Wassertraining…

Veröffentlicht: 03/06/2013 in Die Mudpaws, Friends

Sonntag vor einer Woche waren Gizmo und ich mal wieder zum Training in Burghaun. Das Ganze konnte man gut und gerne als Wassertraining bezeichnen, auch wenn wir eigentlich auf einer frisch gemähten Wiese trainierten. 2,5 Stunden Dauerregen konnten uns aber trotzdem nicht davon abhalten, einige grüne Säckchen fliegen zu lassen.


Mit am Plantschen waren Ivonne mit Fiene, Janina mit Baja und unser neuer Trainingspartner Thomas mit Flatrüde Kasper. Endlich wird mal die Männerquote etwas angehoben! 😉

Erst wurde sich in einem Dreieck an den Wiesenrändern aufgestellt. Abstand zwischen den Gespannen ca. 60-70 Meter und es wurden jeweils für den anderen Markierungen geworfen, wobei nachdem jeder Hund durch war, die Gespanne jeweils die Plätze tauschten, sodaß jeder Hund in jede Richtung ein Mark gearbeitet hatte.

Danach wurde, von den gleichen Positionen aus, Doppelmarkierungen gearbeitet. Als wir damit durch waren, kam das unterhaltungstechnische Highlight: Ein Zaun. Ivonne hatte Absperrband und Weidezaunpfosten dabei und so wurde ein Zaunquadrat in einer Ecke der Wiese aufgestellt. Ich war schon sehr skeptisch. Ich kenn meinen Molch. Und wenn er nur die kleinste Möglichkeit sieht, irgendwo durchzukommen, dann versucht er das auch. Und so wars auch. Ein Dummy flog ins Quadrat, Gizmo preschte los, und bevor ich Hopp sagen konnte, walzte er durch den Zaun durch. Von mehreren Versuchen hat es nur einmal geklappt, dass er rein- und raussprang. Ansonsten wurde einfach durch den Zaun gerannt.

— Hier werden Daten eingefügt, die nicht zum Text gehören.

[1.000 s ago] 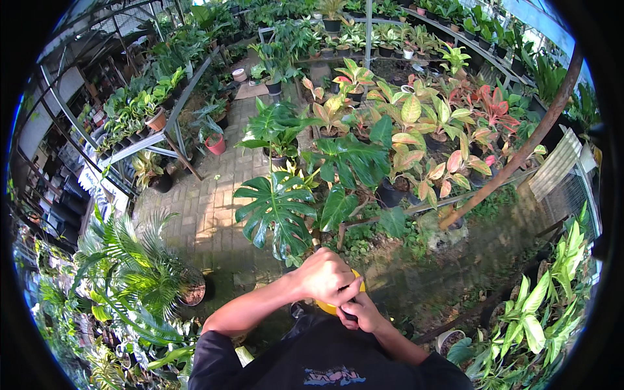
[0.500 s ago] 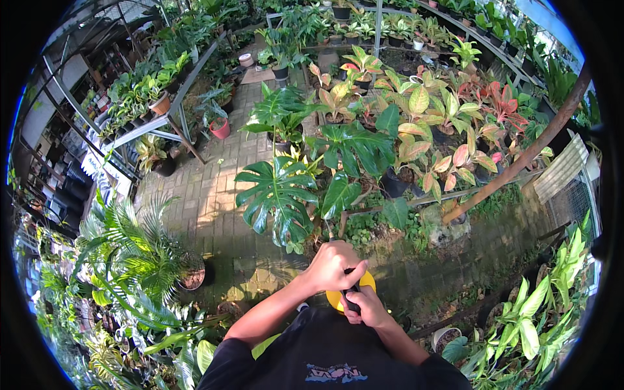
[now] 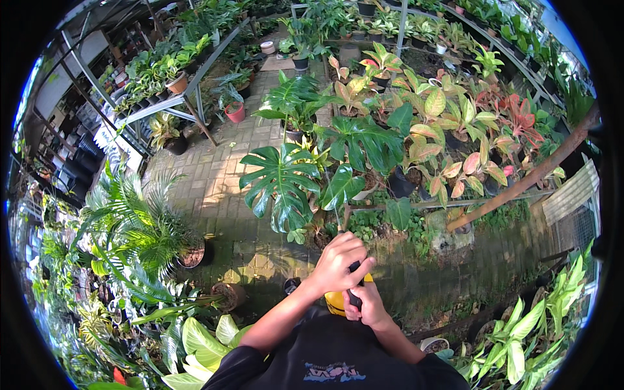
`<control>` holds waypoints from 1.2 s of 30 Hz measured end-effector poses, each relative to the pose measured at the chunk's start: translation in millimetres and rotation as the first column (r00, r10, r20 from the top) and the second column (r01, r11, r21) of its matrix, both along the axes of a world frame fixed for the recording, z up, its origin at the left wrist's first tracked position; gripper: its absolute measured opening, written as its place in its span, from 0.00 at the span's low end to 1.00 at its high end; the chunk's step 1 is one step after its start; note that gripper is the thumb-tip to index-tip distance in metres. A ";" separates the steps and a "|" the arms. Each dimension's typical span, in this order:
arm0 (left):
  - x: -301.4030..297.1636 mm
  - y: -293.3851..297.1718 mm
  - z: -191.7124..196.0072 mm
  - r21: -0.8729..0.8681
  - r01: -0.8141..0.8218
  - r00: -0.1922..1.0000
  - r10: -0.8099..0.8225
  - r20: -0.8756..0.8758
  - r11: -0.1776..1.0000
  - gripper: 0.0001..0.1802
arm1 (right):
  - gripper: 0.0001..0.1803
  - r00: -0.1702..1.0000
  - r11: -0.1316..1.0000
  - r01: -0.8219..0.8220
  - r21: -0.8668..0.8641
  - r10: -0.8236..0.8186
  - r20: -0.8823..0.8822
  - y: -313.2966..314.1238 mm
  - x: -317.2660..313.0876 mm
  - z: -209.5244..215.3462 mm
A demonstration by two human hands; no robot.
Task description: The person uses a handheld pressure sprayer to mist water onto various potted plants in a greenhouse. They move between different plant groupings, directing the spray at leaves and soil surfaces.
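My two hands hold a yellow hand sprayer (image 3: 335, 303) with black parts, close in front of my dark shirt. My left hand (image 3: 341, 261) is wrapped over its upper front part, and its fingers hide most of what they grip. Just below and to the right, my right hand (image 3: 368, 302) is closed round a black handle (image 3: 354, 298). A thin wand (image 3: 338, 220) reaches forward past my left knuckles, toward the stems of a plant with large, glossy split leaves (image 3: 279, 187). These leaves stand directly ahead of my hands.
Reddish and pale-green potted plants (image 3: 455, 143) crowd the right, behind a low rail and a slanted wooden pole (image 3: 520, 172). A potted palm (image 3: 140, 231) stands left, near a tilted brown pot (image 3: 229, 296). Brick paving (image 3: 214, 162) runs between them and a raised plant bench (image 3: 153, 110).
The view has shifted, and the plants appear slightly higher in it. Both hands keep their hold on the sprayer. More of the thin wand shows ahead of my left hand.
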State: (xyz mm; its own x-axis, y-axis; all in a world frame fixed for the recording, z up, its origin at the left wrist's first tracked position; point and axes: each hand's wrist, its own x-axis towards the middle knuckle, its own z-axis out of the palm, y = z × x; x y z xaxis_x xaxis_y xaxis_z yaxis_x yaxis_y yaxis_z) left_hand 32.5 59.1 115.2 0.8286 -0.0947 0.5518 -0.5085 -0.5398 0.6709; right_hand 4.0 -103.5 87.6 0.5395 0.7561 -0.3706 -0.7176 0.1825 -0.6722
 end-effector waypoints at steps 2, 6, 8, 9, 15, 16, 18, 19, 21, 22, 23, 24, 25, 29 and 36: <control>-1.9 -7.9 -1.1 -0.037 -0.022 0.999 0.023 0.029 0.999 0.13 | 0.15 0.999 0.999 -0.032 -0.020 0.032 0.008 -4.8 1.2 -1.9; -3.1 -20.8 -0.7 -0.036 -0.045 0.999 0.046 0.028 0.998 0.12 | 0.16 0.998 0.998 -0.056 -0.034 0.056 0.005 -15.2 3.0 -7.2; -3.7 -25.7 -0.1 -0.018 -0.051 0.998 0.052 0.040 0.999 0.12 | 0.16 0.997 0.998 -0.070 0.004 0.070 0.032 -20.6 4.0 -9.6; -4.2 -28.2 0.2 -0.020 -0.056 0.998 0.057 0.031 0.998 0.12 | 0.16 0.996 0.997 -0.075 0.020 0.074 0.045 -23.2 4.5 -10.6; -4.8 -40.2 2.2 -0.024 -0.107 0.992 0.108 0.059 0.994 0.12 | 0.15 0.996 0.994 -0.085 0.063 0.084 0.020 -32.7 7.0 -13.3; -4.2 -41.3 2.8 -0.022 -0.107 0.991 0.109 0.073 0.994 0.12 | 0.15 0.996 0.994 -0.087 0.068 0.085 0.021 -33.0 7.7 -13.4; -2.9 -42.8 4.6 -0.034 -0.114 0.987 0.117 0.108 0.993 0.12 | 0.15 0.996 0.993 -0.091 0.080 0.090 0.023 -32.8 8.9 -12.9; -2.5 -43.2 5.8 -0.024 -0.122 0.986 0.124 0.109 0.992 0.12 | 0.15 0.995 0.992 -0.097 0.085 0.094 0.030 -32.6 9.6 -12.4; -2.0 -42.8 8.4 -0.010 -0.141 0.983 0.142 0.120 0.990 0.13 | 0.15 0.994 0.990 -0.099 0.100 0.095 0.048 -31.4 10.9 -11.3; -1.7 -42.0 9.7 -0.006 -0.140 0.983 0.140 0.117 0.990 0.13 | 0.15 0.994 0.989 -0.105 0.104 0.100 0.049 -30.3 11.6 -10.7; -1.3 -40.8 10.8 -0.008 -0.138 0.983 0.138 0.123 0.990 0.13 | 0.15 0.994 0.989 -0.101 0.112 0.096 0.052 -29.0 12.2 -10.3; -0.7 -39.1 11.8 -0.010 -0.136 0.982 0.136 0.129 0.991 0.13 | 0.15 0.994 0.987 -0.101 0.125 0.095 0.057 -27.4 12.7 -10.0; 0.1 -37.0 12.5 -0.009 -0.133 0.984 0.133 0.120 0.991 0.13 | 0.15 0.995 0.989 -0.094 0.114 0.091 0.038 -25.5 13.3 -9.8; 4.0 -26.5 11.7 -0.021 -0.101 0.992 0.102 0.069 0.995 0.15 | 0.15 0.995 0.990 -0.092 0.109 0.094 -0.015 -16.2 14.1 -12.0; 5.4 -13.4 1.0 -0.079 -0.068 0.998 0.067 -0.022 0.995 0.14 | 0.15 0.996 0.993 -0.078 0.092 0.082 -0.039 -3.4 11.7 -19.8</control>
State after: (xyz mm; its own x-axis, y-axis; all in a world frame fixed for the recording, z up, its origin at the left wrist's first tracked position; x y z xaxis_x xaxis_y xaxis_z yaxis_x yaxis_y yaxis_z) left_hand 37.9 45.7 116.2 0.8419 0.0050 0.5396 -0.4597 -0.5172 0.7220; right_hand 15.7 -106.9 67.7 0.4610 0.8275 -0.3204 -0.7600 0.1818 -0.6240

Die Letzte Aufgabe war dann eine Teamaufgabe. Erst legten wir Dummys in eine Ecke der Wiese aus. Danach dann in das „magische“ Viereck. Nebeneinander ging es dann an den Waldrand, wo eine Markierung aus dem Wald heraus auf eine Wiese mit hohem Gras gearbeitet wurde. Schwierigkeit: Der Helfer war verdeckt. Nachdem alle das Mark geholt hatten, kamen Vorans auf das Zaunquadrat und danach auf die Blinds in der anderen Wiesenecke.

Ich war sehr zufrieden mit Gizmo. Er hat ordentlich markiert. Und die Geschichte mit dem Zaun, naja, warum soll er über was drüberspringen, wenn er auch so durchkommt.

Sehr interessant war ein Fehlwurf von Ivonne, der zeigte, das Gizmo sich wohl beim Markieren tatsächlich auch an der Blickrichtung des Werfers orientiert. Denn der Wurf ging im wahrsten Sinne des Wortes nach hinten los, was Gizmo aber nicht wirklich gesehen hatte. Er rannte da hin, wo er eigentlich hätte hinfallen sollen.

Meine Regenklamotten waren Gott sei Dank dicht. Aber ich brauch unbedingt einen Regenhut. Meine frisch gewachste Mütze hielt den Regenmassen nicht stand.

Aufgewärmt wurde sich abschließend bei Kaffee und Kuchen beim Bäcker.